Malachi was quiet for a moment, his dark eyes unreadable. Then he said, “Describe them.”

She did as he requested, trying to relate every detail she could remember — the tall, dark-haired woman who’d led the conversation, the stockier woman with the silver streak, the man who’d hung back as backup.

Malachi listened without interrupting, which told her the information was useful rather than redundant.

“The woman with the dark hair may be Catherine Gibson,” he said once she was finished. “The prima’s eldest daughter…and also the clan’s prima-in-waiting. If she’s running scouting operations personally, then the Gibsons are taking this more seriously than I’d hoped.”

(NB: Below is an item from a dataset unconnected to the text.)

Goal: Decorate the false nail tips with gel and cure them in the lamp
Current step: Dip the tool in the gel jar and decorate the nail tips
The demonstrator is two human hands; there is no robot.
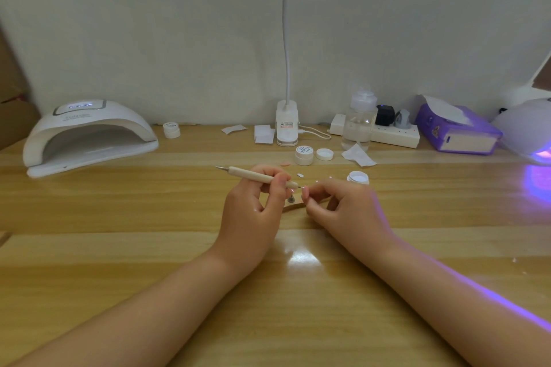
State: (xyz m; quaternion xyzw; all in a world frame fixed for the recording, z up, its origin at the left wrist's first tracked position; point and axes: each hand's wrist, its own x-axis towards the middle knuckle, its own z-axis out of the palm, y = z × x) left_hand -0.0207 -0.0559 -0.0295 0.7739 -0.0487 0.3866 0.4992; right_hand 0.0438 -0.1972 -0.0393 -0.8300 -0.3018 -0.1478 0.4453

Roslyn nodded. “They seemed pretty damn serious to me.”

“They will escalate.” His voice was measured, but she could still hear the calculation running beneath it, the constant evaluation of threat levels that seemed to occupy about half of his conscious mind.

“Catherine’s involvement means the prima has authorized direct contact, which is the step before direct confrontation.

The Gibsons are methodical. They’ll try diplomacy once, and when diplomacy fails — because I have nothing to offer them that would satisfy their territorial claim — then they’ll move to enforcement. ”

Roslyn leaned against the edge of the desk.

Her pulse had finally returned to something approaching normal, but the adrenaline had left behind a residue of anger that was building rather than fading.

It wasn’t exactly anger at the Gibsons, although she wasn’t thrilled about being cornered in the street like a trespasser.

The anger was broader than that and felt aimed at the entire situation.

Not just the house and the wards and the collection, but also the isolation, the three weeks she’d spent trapped in a life that wasn’t hers, healing a man who needed her but also infuriated her, all while the world outside closed in from multiple directions.

“We can’t stay here,” she said flatly.